§ What you should do
Only the lines below from the one containing "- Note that" to the one containing "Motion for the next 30" should be repeated, both included and unchanged.

Saved data entries:
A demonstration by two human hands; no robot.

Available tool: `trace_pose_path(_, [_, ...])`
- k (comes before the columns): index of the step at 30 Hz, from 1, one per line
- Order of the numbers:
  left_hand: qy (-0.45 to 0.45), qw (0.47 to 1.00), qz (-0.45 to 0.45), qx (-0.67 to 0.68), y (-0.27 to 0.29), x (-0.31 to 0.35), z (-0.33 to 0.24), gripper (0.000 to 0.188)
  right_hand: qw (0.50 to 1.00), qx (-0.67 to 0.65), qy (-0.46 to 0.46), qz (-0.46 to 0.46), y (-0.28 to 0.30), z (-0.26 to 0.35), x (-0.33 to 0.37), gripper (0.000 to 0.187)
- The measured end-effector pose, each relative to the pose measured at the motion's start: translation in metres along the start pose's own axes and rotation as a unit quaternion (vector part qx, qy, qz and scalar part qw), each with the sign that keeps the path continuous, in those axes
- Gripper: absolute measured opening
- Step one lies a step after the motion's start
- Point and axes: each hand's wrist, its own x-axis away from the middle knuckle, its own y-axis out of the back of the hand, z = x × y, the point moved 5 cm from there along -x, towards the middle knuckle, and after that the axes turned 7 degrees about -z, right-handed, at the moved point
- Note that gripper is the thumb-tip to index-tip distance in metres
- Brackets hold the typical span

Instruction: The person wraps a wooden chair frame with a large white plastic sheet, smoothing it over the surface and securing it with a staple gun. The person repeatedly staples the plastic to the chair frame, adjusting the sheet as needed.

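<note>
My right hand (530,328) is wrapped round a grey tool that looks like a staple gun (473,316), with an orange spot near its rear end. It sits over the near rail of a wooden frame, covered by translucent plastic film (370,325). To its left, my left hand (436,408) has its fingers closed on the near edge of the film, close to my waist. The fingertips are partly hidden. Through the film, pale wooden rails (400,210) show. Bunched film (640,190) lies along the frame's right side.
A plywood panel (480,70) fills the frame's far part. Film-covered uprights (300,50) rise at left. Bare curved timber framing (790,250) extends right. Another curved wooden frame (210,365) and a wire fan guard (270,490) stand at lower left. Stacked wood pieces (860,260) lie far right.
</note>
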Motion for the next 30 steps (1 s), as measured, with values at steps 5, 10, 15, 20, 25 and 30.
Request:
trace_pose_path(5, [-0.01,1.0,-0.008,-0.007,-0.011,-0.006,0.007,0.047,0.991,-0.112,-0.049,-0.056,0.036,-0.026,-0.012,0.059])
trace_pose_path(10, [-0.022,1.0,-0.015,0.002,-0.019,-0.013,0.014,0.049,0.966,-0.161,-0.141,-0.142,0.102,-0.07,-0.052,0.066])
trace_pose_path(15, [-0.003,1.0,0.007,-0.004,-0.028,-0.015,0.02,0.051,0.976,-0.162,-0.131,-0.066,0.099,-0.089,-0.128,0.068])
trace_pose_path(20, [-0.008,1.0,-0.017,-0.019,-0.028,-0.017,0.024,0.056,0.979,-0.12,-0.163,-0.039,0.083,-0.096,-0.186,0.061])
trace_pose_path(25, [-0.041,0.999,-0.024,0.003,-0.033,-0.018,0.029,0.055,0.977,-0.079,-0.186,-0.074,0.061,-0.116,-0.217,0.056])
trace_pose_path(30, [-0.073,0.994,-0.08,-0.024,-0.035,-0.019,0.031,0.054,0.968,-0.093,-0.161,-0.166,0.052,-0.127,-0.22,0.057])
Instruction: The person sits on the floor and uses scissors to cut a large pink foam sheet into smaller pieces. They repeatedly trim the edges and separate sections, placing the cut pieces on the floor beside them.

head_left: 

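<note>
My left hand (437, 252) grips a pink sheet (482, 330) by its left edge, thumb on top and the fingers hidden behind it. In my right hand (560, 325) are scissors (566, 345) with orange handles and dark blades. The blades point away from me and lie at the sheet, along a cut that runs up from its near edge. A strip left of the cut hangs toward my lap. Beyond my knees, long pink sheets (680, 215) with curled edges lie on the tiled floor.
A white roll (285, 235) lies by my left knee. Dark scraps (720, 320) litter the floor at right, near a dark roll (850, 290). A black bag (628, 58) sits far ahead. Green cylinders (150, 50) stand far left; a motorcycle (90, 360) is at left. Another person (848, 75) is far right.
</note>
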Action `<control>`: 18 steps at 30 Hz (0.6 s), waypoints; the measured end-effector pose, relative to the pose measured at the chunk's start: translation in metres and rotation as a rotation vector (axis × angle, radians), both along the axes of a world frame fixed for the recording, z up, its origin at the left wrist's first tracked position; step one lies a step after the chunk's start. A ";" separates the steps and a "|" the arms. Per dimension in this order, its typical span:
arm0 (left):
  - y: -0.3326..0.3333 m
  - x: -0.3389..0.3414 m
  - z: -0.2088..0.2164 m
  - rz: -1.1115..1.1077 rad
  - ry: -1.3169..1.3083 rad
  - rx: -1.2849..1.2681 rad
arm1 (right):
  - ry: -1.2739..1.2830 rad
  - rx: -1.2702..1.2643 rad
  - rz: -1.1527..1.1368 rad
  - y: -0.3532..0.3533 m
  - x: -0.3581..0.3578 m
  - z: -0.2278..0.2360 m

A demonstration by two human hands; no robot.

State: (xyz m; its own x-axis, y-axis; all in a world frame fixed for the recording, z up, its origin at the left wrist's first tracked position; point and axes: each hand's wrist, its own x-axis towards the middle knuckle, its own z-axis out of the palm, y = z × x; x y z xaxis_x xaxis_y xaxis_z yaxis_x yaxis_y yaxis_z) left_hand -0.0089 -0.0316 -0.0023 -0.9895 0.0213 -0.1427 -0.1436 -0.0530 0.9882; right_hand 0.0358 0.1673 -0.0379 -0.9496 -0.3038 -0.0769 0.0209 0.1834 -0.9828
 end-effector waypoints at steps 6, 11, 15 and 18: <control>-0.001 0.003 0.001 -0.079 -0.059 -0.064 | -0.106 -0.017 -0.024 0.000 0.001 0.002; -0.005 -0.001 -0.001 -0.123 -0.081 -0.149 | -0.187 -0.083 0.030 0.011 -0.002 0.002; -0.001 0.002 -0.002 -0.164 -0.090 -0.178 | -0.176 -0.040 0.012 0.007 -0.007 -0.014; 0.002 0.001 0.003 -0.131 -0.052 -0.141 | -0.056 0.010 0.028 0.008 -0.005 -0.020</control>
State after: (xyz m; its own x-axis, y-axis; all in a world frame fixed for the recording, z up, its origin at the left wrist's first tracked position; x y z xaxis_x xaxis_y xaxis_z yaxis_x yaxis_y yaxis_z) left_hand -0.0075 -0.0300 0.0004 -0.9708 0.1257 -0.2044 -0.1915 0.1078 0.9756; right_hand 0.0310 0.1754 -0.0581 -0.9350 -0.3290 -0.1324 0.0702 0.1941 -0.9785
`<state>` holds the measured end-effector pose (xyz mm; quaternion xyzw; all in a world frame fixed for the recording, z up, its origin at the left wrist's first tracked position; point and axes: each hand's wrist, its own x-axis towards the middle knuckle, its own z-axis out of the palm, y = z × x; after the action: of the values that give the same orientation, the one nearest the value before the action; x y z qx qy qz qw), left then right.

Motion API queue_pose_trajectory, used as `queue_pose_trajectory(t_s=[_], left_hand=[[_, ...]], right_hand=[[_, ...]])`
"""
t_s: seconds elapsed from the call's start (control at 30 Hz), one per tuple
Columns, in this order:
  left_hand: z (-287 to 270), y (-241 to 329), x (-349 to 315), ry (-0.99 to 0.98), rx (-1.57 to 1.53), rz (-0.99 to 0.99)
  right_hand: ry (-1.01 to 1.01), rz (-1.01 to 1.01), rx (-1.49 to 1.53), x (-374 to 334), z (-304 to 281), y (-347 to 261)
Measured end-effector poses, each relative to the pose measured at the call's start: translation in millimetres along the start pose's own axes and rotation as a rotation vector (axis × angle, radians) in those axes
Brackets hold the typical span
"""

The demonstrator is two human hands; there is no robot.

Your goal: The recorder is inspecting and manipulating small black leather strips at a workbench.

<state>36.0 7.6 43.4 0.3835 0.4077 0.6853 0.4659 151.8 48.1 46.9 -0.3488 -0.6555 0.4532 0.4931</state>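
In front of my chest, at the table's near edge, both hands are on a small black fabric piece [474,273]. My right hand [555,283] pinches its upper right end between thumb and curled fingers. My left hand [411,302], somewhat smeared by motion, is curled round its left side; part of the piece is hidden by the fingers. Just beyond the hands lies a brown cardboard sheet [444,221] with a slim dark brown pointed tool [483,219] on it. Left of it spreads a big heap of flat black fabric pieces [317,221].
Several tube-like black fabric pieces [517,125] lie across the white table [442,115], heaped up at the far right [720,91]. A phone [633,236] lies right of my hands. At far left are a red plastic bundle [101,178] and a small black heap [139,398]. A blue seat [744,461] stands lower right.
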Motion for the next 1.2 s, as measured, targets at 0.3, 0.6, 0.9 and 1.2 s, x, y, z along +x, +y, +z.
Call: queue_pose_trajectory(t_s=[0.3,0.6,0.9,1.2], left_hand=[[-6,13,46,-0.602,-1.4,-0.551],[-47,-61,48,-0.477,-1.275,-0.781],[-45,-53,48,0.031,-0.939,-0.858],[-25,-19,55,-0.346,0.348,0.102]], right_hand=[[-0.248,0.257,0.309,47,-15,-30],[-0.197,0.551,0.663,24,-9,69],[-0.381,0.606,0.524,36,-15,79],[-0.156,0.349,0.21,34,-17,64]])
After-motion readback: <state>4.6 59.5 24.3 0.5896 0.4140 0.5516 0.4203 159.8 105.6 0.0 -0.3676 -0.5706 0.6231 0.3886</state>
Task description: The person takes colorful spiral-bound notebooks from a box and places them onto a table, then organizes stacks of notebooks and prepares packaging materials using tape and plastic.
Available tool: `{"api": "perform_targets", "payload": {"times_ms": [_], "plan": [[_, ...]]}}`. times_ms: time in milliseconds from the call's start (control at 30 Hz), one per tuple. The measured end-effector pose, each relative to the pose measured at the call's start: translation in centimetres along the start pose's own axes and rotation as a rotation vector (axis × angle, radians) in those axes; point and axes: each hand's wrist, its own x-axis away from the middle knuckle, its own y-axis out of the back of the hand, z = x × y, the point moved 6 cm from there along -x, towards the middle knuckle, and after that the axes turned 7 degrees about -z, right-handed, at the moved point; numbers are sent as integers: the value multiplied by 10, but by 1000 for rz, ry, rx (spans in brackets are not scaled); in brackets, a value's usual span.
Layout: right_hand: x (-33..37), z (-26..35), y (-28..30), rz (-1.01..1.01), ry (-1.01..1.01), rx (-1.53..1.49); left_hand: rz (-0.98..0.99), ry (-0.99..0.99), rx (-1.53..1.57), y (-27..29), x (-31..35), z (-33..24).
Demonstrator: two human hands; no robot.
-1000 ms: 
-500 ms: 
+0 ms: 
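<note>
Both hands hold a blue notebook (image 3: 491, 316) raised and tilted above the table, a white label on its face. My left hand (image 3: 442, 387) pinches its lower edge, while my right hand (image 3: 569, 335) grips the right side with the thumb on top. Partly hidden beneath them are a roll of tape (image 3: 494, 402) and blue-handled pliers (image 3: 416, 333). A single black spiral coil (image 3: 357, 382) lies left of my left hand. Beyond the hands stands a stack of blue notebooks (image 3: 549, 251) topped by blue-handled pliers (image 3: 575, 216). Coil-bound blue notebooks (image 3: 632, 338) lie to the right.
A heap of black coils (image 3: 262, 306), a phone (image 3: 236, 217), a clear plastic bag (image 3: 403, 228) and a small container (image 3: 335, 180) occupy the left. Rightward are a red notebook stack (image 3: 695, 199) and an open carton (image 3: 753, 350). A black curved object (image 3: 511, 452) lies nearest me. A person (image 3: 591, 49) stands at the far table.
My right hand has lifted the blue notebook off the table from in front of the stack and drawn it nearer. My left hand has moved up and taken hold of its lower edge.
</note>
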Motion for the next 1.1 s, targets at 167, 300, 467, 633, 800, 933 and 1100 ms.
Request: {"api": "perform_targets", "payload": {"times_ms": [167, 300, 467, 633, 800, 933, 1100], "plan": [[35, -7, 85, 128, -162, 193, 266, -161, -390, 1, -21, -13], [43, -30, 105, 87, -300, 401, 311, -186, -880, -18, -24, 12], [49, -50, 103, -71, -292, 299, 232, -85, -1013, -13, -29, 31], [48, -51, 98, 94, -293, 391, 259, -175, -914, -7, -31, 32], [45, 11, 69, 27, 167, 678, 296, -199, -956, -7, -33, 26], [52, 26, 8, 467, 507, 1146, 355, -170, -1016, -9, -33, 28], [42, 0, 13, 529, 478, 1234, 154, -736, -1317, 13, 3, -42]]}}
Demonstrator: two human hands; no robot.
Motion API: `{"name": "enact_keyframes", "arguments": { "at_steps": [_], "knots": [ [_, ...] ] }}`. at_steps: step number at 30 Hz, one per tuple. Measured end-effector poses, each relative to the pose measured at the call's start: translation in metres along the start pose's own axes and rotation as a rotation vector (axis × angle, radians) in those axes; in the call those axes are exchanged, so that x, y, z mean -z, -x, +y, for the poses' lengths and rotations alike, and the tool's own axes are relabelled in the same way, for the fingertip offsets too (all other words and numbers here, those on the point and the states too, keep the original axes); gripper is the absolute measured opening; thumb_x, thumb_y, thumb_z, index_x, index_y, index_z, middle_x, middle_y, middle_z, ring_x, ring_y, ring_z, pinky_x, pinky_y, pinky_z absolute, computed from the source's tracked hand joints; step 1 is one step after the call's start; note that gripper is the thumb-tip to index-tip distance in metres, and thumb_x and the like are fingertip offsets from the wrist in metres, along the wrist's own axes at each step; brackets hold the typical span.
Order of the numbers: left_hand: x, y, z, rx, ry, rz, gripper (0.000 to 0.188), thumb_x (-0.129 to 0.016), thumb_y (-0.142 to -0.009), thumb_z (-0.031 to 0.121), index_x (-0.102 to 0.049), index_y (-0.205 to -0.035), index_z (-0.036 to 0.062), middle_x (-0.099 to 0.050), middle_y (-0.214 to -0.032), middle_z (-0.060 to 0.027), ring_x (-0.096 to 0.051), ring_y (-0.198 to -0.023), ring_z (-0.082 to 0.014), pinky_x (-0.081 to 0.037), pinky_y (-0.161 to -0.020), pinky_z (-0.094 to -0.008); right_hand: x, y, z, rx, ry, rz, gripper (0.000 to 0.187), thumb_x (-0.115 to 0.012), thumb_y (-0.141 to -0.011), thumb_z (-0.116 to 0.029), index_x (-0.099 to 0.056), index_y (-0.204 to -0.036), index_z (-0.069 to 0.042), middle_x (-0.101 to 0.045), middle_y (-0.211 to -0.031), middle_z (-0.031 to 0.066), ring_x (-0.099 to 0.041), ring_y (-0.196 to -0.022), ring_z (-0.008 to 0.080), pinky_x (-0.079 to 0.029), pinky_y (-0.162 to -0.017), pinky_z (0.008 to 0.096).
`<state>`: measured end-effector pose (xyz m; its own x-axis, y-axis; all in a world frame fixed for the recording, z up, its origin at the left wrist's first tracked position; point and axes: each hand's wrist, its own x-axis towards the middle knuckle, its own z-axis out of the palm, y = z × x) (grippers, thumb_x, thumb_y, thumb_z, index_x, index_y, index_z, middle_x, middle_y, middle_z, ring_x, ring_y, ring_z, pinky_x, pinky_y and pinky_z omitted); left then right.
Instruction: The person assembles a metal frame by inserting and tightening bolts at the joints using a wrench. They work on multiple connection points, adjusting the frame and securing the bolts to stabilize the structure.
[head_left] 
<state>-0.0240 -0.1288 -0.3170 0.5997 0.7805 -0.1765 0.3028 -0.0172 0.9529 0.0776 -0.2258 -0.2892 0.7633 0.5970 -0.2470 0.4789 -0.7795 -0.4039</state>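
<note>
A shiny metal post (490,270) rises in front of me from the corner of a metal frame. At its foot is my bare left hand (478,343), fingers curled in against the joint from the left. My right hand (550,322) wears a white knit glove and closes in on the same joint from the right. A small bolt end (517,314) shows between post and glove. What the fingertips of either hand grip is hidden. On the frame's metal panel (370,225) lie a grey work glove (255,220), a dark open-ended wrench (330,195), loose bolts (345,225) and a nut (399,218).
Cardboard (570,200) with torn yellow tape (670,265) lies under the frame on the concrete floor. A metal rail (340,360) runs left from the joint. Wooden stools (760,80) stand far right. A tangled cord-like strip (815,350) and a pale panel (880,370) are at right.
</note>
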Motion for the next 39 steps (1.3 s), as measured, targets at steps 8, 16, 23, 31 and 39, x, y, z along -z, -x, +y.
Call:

§ Exercise response
- Note that gripper is the thumb-tip to index-tip distance in metres
- Brackets hold the typical span

Instruction: The person wraps a wooden chair frame with a large white plastic sheet, smoothing it over the surface and securing it with a staple gun. The person repeatedly staples the plastic to the chair frame, adjusting the sheet as needed.

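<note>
My right hand (530,328) is wrapped round a grey tool that looks like a staple gun (473,316), with an orange spot near its rear end. It sits over the near rail of a wooden frame, covered by translucent plastic film (370,325). To its left, my left hand (436,408) has its fingers closed on the near edge of the film, close to my waist. The fingertips are partly hidden. Through the film, pale wooden rails (400,210) show. Bunched film (640,190) lies along the frame's right side.
A plywood panel (480,70) fills the frame's far part. Film-covered uprights (300,50) rise at left. Bare curved timber framing (790,250) extends right. Another curved wooden frame (210,365) and a wire fan guard (270,490) stand at lower left. Stacked wood pieces (860,260) lie far right.
</note>
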Motion for the next 30 steps (1 s), as measured, with values at steps 5, 10, 15, 20, 25 and 30.

The exercise is done, with nothing left to add.